Faire la critique d'un livre de Michel Serres est une gageure. Sa pensée est fluide et échappe sans cesse à qui veut la saisir d'un bloc et bien fou celui qui veut tenter de la résumer, de la réduire à quelques formules. Il faut plutôt s'imprègner de ce qu'il dit, sentir les resonnances que son récit (oui, ce mot convient mieux qu'"essai") évoquent en soi. C'est une pensée non-déclarative et plus proche de l'algorithmique selon une comparaison qu'il établit vers la fin de l'ouvrage. Malgré tout tentons de donner un aperçu de la thématique du livre.
Le titre "Rameaux" évoque les mille ramifications du savoir. Un rameau est une bifurcation entre un tronc solide mais vieillissant et une nouvelle pousse. La ramification est nécessaire sinon c'est la sclérose. Mais pour autant c'est tout de même le vieux (le troc, la branche) qui porte et fabrique le rameau. Le livre évoque donc plusieurs type de ramifications, dans les sciences, dans l'histoire (de l'Univers, du non-vivant, du vivant, de l'homme, cet enchainement que Michel Serres appelle le Grand Récit), dans la philosphie aussi. Une partie du livre est étonamment consacrée à Saint-Paul, héritier de 3 sagesses-tronc, le judaisme, la philosophie grecque, l'efficacité romaine, et qui va lancer un nouveau rameau très différent de ces 3 là : le christianisme.
Pas de vérité assénée dans ce livre, aucune certitude mais des pistes pour mieux comprendre notre monde, des incitations à croiser les savoirs, à les cross-fertiliser. Pratiquement pas d'excommunication, ce n'est pas le style de Serres qui rappelle souvent la faiblesse de sa pensée comparée à l'univers, se mettant volontiers dans la descendance d'un Montaigne ou d'un Pascal. Descartes reçoit cepandant quelques taloches pour son cogito qui oubliait un peu trop que l'homme était fils de la Nature et puis les créationnistes, décidément accochés à leur arbre dont ils refusent de descendre.

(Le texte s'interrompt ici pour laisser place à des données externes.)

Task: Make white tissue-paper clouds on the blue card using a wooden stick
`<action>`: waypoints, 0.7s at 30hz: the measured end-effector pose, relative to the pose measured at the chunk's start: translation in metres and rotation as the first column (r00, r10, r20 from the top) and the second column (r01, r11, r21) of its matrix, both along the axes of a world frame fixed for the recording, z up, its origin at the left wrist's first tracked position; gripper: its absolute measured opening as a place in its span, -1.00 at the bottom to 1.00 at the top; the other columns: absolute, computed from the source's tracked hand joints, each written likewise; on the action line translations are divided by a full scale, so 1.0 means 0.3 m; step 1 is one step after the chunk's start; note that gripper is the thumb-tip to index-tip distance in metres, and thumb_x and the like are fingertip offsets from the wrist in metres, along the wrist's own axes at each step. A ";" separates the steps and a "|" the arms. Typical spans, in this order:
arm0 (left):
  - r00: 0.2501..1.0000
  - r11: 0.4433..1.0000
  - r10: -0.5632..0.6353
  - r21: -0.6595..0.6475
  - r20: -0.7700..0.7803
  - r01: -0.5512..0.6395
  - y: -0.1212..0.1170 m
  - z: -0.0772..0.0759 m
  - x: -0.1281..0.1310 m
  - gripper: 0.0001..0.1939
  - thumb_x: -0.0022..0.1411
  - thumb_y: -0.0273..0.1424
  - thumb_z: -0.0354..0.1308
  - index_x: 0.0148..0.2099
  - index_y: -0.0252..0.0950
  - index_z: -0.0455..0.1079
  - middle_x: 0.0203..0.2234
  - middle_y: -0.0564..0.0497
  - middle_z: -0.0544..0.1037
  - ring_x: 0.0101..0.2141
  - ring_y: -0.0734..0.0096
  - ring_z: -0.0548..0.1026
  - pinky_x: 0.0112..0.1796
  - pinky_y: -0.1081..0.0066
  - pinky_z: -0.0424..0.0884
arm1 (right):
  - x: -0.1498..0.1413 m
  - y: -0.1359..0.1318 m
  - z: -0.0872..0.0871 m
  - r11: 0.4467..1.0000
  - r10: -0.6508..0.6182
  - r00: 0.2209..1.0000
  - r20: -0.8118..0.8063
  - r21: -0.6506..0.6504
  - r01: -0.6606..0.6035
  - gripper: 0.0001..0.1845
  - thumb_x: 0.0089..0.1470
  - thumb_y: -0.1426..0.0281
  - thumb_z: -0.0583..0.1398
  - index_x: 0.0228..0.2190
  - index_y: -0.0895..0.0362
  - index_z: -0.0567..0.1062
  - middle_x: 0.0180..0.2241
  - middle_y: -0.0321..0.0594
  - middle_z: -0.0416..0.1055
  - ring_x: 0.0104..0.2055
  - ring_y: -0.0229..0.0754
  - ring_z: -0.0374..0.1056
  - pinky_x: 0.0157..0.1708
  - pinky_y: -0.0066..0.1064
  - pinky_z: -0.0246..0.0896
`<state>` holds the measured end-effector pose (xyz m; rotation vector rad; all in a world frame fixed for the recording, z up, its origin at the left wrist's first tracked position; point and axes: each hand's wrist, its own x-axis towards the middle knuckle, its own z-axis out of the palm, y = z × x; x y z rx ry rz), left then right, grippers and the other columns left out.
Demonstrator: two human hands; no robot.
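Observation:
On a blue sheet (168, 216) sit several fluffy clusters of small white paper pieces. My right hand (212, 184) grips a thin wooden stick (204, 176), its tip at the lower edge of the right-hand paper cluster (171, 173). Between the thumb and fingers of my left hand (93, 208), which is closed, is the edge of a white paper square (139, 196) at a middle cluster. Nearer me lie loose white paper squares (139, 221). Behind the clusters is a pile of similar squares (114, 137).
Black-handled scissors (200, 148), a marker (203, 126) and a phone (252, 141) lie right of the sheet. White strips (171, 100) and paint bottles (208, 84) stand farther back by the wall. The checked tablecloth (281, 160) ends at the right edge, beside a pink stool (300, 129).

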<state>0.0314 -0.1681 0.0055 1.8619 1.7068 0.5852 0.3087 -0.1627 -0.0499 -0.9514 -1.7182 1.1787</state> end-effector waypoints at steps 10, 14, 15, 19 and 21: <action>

Serres plaide pour une vie qui prend des risques, qui ose, qui explore mais sans orgueil, sans fanfaronnade. La vie est bien plus forte que nous, comme la mer est plus forte que le marin. On peut y habiter, tenter de gouverner (son bateau, notre société, son existence) mais en conjugant prudence, audace et connaissance, toujours plus de connaissance !
J'en etais certain, en tentant de résumer cette pensée complexe et féconde, je l'ai hélas ramenée à quelques lieux communs. Pourtant Serres est une lecture passionnante et l'on aimerait en garder, après avoir fermé le livre, quelques eclats de sagesse.